Vaccini indietro tutta: risorta l’autocertificazione

Elisa Carcano Pubblicato il Aggiornato il 07/09/2018

Colpo di scena del governo sui vaccini: approvato nella notte un emendamento che estende fino al 10 marzo 2019 la validità dell'autocertificazione per poter accedere a nidi e materne

Presentato ieri in tarda mattinata e approvato nella notte dalle commissioni Affari costituzionali e Bilancio della Camera un secondo emendamento al decreto milleproroghe che ripristina l’autocertificazione per i vaccini: fino al 10 marzo sarà valida e nel frattempo i bambini potranno andare all’asilo e al nido (la frequenza a scuola da 6 a 16 anni era comunque già assicurata dal decreto Lorenzin). Di fatto, in questo modo il governo ha smentito se stesso, spazzando via con questo secondo emendamento quello presentato solo il giorno prima che ripristinava l’obbligo della certificazione dell’Asl.

Ira dei presidi

Dopo l’ultima giravolta in tema vaccinazioni e certificazioni, non si è fatta attendere la risposta dei presidi che sono a dir poco infuriati. “Questa è una fase in cui serve certezza del diritto, sgomberare il campo dalla confusione. Questo emendamento non sembra andare in tale direzione, continuando ad aumentare il caos che già regna nelle scuole – ha commentato  il presidente dell’Associazione nazionale presidi, Antonello Giannelli -. Riteniamo poi che il termine del 10 marzo per mettersi in regola con le certificazioni vaccinali sia eccessivo”.

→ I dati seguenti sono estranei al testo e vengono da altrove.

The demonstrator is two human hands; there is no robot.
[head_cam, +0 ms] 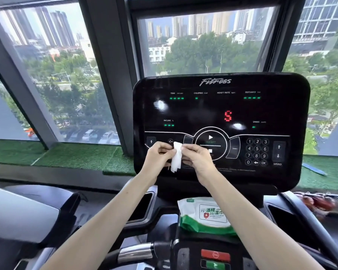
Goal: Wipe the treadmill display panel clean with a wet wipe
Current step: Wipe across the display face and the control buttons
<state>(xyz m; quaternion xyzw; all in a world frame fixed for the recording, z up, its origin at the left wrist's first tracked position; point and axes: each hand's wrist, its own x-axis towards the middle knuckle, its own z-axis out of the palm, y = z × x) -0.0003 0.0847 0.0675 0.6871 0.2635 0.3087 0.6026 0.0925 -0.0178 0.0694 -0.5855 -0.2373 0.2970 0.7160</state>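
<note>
Our left hand (158,155) and right hand (197,158) both pinch the folded wet wipe (177,158), held before the lower left corner of the display panel (220,114). We should open it out fully, then press it flat and sweep in overlapping strokes.

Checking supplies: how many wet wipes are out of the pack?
1: the wet wipe, held between left hand and right hand before the display panel. Others may be hidden in the pack below.
</note>
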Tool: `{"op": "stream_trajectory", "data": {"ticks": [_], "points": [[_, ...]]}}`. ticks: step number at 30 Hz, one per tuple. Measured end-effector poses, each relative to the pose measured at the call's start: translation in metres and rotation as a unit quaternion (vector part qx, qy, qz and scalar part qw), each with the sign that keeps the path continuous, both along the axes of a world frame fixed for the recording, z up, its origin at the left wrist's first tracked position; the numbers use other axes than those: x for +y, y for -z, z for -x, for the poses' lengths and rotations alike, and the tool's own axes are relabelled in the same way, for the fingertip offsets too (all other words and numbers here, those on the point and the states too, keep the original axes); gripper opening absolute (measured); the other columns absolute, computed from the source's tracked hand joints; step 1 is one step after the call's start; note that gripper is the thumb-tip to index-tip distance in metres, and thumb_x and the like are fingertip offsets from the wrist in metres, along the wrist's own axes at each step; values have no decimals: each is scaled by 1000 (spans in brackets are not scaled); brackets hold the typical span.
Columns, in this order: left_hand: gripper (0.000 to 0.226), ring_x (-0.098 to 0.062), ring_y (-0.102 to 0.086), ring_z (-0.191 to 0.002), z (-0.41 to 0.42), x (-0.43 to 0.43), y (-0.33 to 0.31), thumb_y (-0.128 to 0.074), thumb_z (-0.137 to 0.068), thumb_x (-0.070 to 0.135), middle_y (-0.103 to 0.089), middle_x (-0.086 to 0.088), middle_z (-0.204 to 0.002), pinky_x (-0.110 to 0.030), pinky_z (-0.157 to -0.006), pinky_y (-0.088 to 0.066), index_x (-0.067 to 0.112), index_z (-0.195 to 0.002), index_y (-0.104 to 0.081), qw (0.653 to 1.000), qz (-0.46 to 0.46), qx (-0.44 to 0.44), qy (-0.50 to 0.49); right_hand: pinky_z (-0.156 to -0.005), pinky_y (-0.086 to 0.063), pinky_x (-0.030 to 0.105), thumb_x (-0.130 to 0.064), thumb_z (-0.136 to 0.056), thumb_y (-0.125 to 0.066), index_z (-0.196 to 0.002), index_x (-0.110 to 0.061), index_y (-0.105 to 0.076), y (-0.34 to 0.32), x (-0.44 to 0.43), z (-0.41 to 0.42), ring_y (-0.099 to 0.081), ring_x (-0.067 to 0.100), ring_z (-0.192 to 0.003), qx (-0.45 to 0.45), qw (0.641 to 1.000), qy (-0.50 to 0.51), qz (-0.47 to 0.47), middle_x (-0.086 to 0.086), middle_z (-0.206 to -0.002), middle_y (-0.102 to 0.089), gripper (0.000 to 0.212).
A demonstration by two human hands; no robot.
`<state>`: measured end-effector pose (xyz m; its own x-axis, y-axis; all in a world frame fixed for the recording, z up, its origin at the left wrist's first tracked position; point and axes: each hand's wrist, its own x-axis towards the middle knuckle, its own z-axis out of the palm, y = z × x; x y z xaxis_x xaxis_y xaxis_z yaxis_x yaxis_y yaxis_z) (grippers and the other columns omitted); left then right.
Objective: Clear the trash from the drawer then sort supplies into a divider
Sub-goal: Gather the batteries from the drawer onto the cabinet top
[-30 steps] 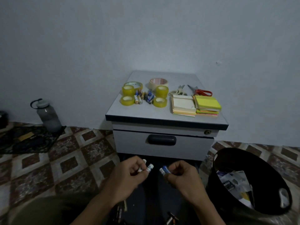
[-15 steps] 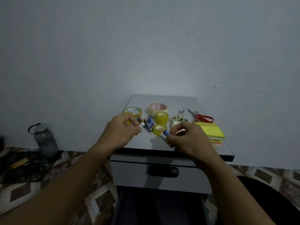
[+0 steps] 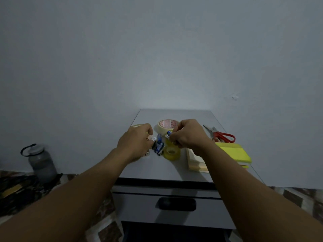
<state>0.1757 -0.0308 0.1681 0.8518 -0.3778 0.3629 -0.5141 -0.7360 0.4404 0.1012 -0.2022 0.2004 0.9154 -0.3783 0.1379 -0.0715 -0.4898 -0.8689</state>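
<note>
On the grey cabinet top [image 3: 176,114] both hands hover over a small heap of batteries [image 3: 159,145]. My left hand [image 3: 135,141] is curled at the heap's left edge with a white-tipped battery [image 3: 154,139] at its fingertips. My right hand [image 3: 187,135] pinches a blue battery [image 3: 168,134] just above a yellow tape roll [image 3: 172,151]. A beige tape roll [image 3: 167,124] lies behind the hands. Other tape rolls are mostly hidden by my hands.
Red-handled scissors [image 3: 222,136] and stacks of yellow sticky notes [image 3: 235,153] and cream paper [image 3: 194,162] lie at the right. A shut drawer with a dark handle [image 3: 175,204] sits below, a lower drawer [image 3: 174,232] stands open. A grey water bottle [image 3: 41,161] stands on the floor, left.
Both hands rose from low above the open drawer, each carrying a battery, and reached onto the cabinet top to the battery heap. The camera tilted up; the black bin left the view.
</note>
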Motion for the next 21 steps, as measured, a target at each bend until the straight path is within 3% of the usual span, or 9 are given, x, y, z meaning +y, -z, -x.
{"op": "stream_trajectory", "data": {"ticks": [5,10,13,16,18,21], "points": [[16,-20,-58,-81,-2,1,1,-70,-84,39,-62,5,-92,-31,-66,-46,28,-91,-60,999,-31,-39,-2,-72,-61,50,-4,-69,-77,-72,-9,-67,8,5,-16,-71,32,-82,2,1000,15,16,13,-81,-71,11],[22,-20,-58,-83,1,7,1,-70,-85,42,-57,7,-89,-33,-70,-51,28,-100,-65,998,-38,-50,-3,-76,-61,43,-9,-72,-80,-72,-13,-70,14,15,-23,-69,24,-84,-8,998,39,43,7,-84,-72,11],[25,-22,-59,-86,4,9,1,-71,-84,45,-61,5,-93,-36,-73,-53,30,-104,-65,997,-49,-51,-3,-67,-59,31,-12,-74,-83,-67,-16,-68,17,22,-23,-69,21,-79,-21,997,49,50,7,-81,-72,16],[29,-22,-60,-87,6,11,1,-73,-83,45,-63,3,-95,-38,-75,-55,29,-106,-67,998,-39,-48,0,-51,-42,15,-13,-76,-80,-72,-15,-71,18,27,-23,-65,18,-80,-27,995,63,66,7,-87,-71,10],[29,-21,-60,-84,7,13,-1,-75,-81,44,-63,4,-92,-37,-72,-55,27,-103,-68,999,-24,-44,6,-50,-37,13,-14,-75,-80,-74,-17,-73,20,29,-22,-63,17,-82,-28,994,65,80,6,-92,-69,8],[27,-18,-59,-77,7,14,-3,-79,-76,41,-62,5,-84,-35,-66,-53,24,-95,-69,999,-11,-44,15,-58,-45,18,-15,-75,-80,-77,-16,-75,22,29,-20,-64,16,-80,-28,994,58,91,5,-88,-71,6]]}}
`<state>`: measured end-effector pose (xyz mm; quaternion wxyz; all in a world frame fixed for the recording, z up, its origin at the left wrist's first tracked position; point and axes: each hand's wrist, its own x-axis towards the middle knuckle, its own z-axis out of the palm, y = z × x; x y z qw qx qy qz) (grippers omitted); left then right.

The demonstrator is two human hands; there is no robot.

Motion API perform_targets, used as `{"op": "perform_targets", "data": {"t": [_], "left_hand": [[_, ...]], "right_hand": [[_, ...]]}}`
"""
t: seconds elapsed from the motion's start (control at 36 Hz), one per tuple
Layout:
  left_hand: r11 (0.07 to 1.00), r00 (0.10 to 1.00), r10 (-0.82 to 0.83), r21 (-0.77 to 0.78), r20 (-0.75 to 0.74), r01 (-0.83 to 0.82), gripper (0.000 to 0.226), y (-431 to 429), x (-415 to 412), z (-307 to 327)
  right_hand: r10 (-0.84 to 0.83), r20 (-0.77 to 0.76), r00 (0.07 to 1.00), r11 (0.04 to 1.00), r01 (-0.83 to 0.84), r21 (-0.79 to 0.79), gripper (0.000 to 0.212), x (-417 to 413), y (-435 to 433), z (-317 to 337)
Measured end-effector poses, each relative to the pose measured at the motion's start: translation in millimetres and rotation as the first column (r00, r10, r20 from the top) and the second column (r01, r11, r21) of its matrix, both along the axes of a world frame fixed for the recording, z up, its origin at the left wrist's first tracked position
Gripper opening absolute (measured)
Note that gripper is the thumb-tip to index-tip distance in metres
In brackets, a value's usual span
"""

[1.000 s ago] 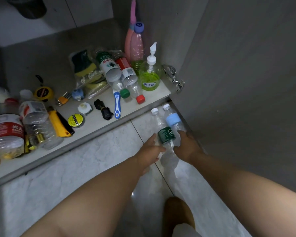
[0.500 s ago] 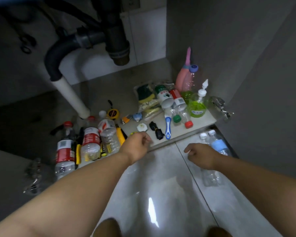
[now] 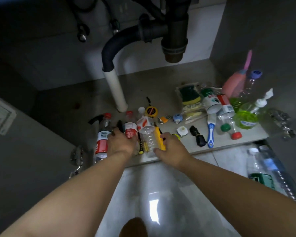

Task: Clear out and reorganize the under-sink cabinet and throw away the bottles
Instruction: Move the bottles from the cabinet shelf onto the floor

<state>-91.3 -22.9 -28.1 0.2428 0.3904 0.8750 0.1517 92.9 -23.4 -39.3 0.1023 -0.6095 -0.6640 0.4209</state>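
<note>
I am logging left hand (image 3: pixel 121 145) covering red-label bottle (image 3: pixel 130 130), right hand (image 3: pixel 173 148) touching clear bottle (image 3: pixel 149 139) beside it; cannot tell how the fingers (image 3: pixel 167 136) are set.

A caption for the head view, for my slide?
Left hand and right hand over plastic bottles at the front of the under-sink cabinet.

floor (image 3: pixel 147 189): glossy pale tile, light glare | cabinet (image 3: pixel 161 79): dim, grey | drain pipe (image 3: pixel 174 31): blk
</note>
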Motion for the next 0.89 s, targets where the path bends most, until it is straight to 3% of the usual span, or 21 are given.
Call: {"op": "perform_targets", "data": {"t": [0.17,0.25,0.39,0.5,0.58,0.64,0.69,0.81,0.89], "left_hand": [[0.998,0.989,0.048,0.025,0.143,-0.052,0.056,2,-9,-12],[0.996,0.979,0.075,0.027,0.188,-0.081,0.051,-1,-12,-12],[0.987,0.941,0.1,0.085,0.323,-0.134,0.061,-11,-13,-8],[0.966,0.835,0.072,0.169,0.545,-0.194,0.076,-24,-8,3],[0.992,0.721,-0.062,0.122,0.69,-0.031,0.064,-35,-1,15],[0.992,0.575,-0.106,0.045,0.811,0.12,0.062,-41,11,22],[0.958,0.473,-0.139,-0.003,0.87,0.285,0.064,-42,29,29],[0.749,0.413,-0.261,-0.087,0.873,0.657,0.064,-38,73,42],[0.546,0.404,-0.333,-0.174,0.852,0.819,0.065,-34,112,41]], "right_hand": [[-0.13,0.251,0.959,0.991,0.12,0.057,0.09,-55,8,-2],[-0.168,0.318,0.933,0.986,0.153,0.07,0.089,-64,9,-3],[-0.185,0.294,0.938,0.982,0.189,0.016,0.076,-63,9,-5],[-0.174,0.128,0.976,0.981,0.183,-0.065,0.07,-41,10,8],[-0.112,-0.09,0.99,0.984,0.099,-0.145,0.058,4,5,26],[-0.099,-0.234,0.967,0.966,0.036,-0.258,0.046,46,-3,37],[-0.107,-0.277,0.955,0.926,-0.006,-0.378,0.044,90,-13,47],[-0.111,-0.178,0.978,0.84,-0.003,-0.543,0.057,166,-43,50],[-0.103,-0.122,0.987,0.727,-0.009,-0.686,0.067,210,-67,42]]}}
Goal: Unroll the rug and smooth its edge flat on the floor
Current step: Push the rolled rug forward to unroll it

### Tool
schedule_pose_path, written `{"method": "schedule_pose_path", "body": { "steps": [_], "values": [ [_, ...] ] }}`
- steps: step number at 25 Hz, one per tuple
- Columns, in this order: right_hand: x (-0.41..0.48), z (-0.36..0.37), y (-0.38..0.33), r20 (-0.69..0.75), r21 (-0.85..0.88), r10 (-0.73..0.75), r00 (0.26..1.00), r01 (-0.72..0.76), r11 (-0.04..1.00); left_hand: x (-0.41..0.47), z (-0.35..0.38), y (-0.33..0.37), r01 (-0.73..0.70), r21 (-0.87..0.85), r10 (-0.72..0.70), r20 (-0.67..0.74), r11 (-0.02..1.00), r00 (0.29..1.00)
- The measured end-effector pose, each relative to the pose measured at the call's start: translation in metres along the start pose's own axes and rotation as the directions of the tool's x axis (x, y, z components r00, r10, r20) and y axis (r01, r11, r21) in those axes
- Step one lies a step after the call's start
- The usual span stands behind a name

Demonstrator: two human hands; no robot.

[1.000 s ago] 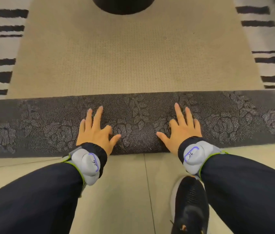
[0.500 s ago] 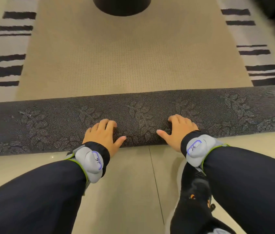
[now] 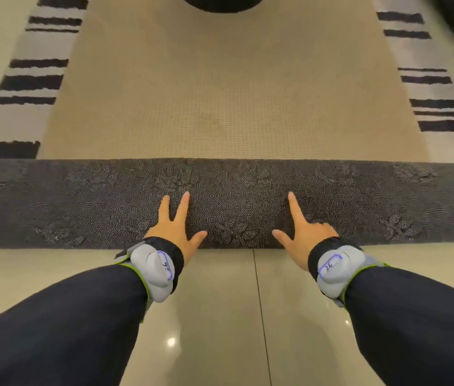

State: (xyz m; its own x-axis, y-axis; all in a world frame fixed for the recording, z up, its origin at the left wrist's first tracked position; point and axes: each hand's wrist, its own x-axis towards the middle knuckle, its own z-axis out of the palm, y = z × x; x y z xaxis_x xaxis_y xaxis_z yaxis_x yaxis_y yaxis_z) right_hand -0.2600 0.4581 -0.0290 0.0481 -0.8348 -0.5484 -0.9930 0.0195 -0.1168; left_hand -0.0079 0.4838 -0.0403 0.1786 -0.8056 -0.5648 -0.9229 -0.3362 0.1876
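Both your hands had reopened from curled: left hand (image 3: pixel 174 228) and right hand (image 3: pixel 305 235) lay flat, gripping nothing, on the rug roll (image 3: pixel 81 201) at twelve o'clock, ready to push again.

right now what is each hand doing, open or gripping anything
left hand: open, fingers spread, pressed on the dark grey patterned rug roll, holding nothing
right hand: open, index finger extended, resting on the same roll, holding nothing

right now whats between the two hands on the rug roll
In the head view, only bare dotted backing of the rug roll lies between the left hand and right hand.
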Motion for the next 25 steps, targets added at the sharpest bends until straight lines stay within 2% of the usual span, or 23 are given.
{"method": "schedule_pose_path", "body": {
  "steps": [7,9,11,12,14,17,21,25],
  "values": [
    [-0.008,0.045,0.009,0.004,-0.118,0.062,0.998,-0.061,0.991,-0.023,0.023,-0.021,0.009,0.010,-0.009,-0.002,1.000,1.000],
    [-0.015,0.047,0.009,-0.094,-0.162,0.041,0.995,-0.056,0.985,-0.028,0.025,-0.025,0.001,0.017,-0.001,0.000,1.000,1.000],
    [-0.017,0.047,0.009,-0.229,-0.159,-0.040,0.973,0.003,0.987,-0.033,0.025,-0.024,-0.006,0.022,0.006,0.001,1.000,1.000],
    [-0.016,0.047,0.009,-0.253,-0.149,-0.071,0.965,0.034,0.988,-0.034,0.025,-0.023,-0.013,0.023,0.012,0.010,1.000,1.000],
    [-0.014,0.048,0.009,-0.216,-0.137,-0.093,0.972,0.064,0.989,-0.037,0.028,-0.024,-0.005,0.041,0.005,0.022,0.999,1.000],
    [-0.024,0.055,0.010,-0.157,-0.090,-0.042,0.987,0.028,0.996,-0.051,0.033,-0.023,0.016,0.035,-0.016,0.018,0.999,1.000],
    [-0.040,0.064,0.015,-0.155,-0.051,-0.011,0.988,0.003,0.999,-0.070,0.038,-0.021,0.134,0.001,-0.134,0.047,0.991,0.990],
    [-0.055,0.063,0.020,-0.027,-0.119,-0.027,0.999,0.024,0.993,-0.102,0.054,-0.028,0.207,0.077,-0.215,0.112,0.975,0.970]
  ]
}}
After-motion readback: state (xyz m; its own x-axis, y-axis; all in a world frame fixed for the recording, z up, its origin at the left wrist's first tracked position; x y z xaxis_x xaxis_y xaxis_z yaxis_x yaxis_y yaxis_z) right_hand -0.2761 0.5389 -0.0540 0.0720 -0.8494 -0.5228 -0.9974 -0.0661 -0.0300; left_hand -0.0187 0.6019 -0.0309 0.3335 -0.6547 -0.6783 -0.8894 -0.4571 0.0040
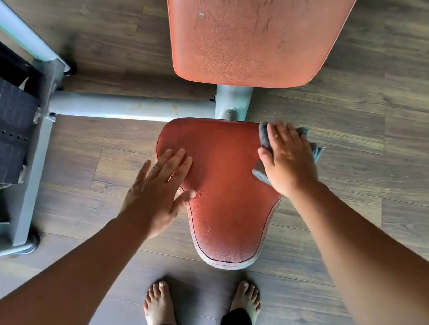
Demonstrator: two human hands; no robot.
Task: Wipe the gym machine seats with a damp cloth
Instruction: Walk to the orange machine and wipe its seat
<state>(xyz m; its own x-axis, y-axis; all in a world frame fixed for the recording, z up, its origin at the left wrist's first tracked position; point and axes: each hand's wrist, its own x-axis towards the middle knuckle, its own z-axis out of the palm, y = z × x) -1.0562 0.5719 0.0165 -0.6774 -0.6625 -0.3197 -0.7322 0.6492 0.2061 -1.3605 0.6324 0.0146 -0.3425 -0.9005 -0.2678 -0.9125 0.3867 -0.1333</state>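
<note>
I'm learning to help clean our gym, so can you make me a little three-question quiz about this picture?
1. True or false: the flat right hand presses the grey cloth on the worn orange padded seat.
2. Where is the left hand? A) gripping the grey metal frame tube B) flat on the seat's left edge C) holding a bottle
3. Fill in: the larger orange backrest pad lies ____ the seat.

Key: 1 true; 2 B; 3 beyond

Single view: head-worn wide-angle camera, looking almost straight down from close above the orange padded seat (220,188) at frame centre; wood-plank floor (377,130) fills the edges; bare feet (160,306) at bottom centre.
</note>
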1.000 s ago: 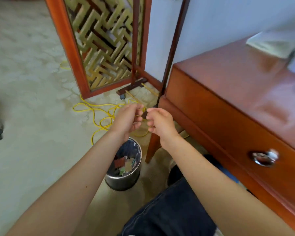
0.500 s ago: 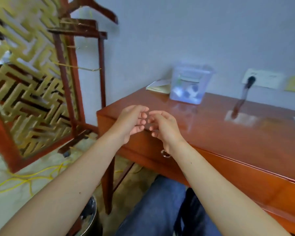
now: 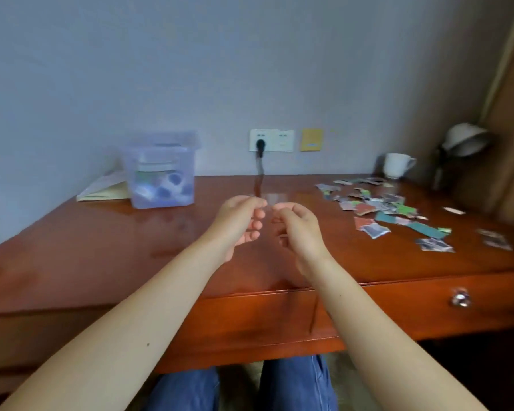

Comuni e Regioni divisi tra linea dura e morbida

In un clima di totale incertezza, disagi alle famiglie erano già stati segnalati anche dal Tribunale per il diritti del malato attraverso la vice coordinatrice nazionale Sabrina Nardi, poiché in mancanza (e in attesa) di una linea di condotta certa, ognuno (Comuni e Regioni) si regolava in autonomia: c’era chi aveva accettato l’autocertificazione, seguendo la circolare ministeriale di luglio, e chi no, in piena attuazione del decreto Lorenzin, ed erano già molti i bambini che erano stati rifiutati da nidi e asili perché privi del certificato dell’Asl. Per esempio, ieri a Milano una mamma aveva chiamato la polizia quando aveva saputo che il suo bambino non poteva entrare all’asilo nido perché non in regola con la documentazione. Le forze dell’ordine, però, le avevano spiegato che non potevano fare nulla perché la scuola rispettava la legge. Oggi le cose sarebbero andate diversamente.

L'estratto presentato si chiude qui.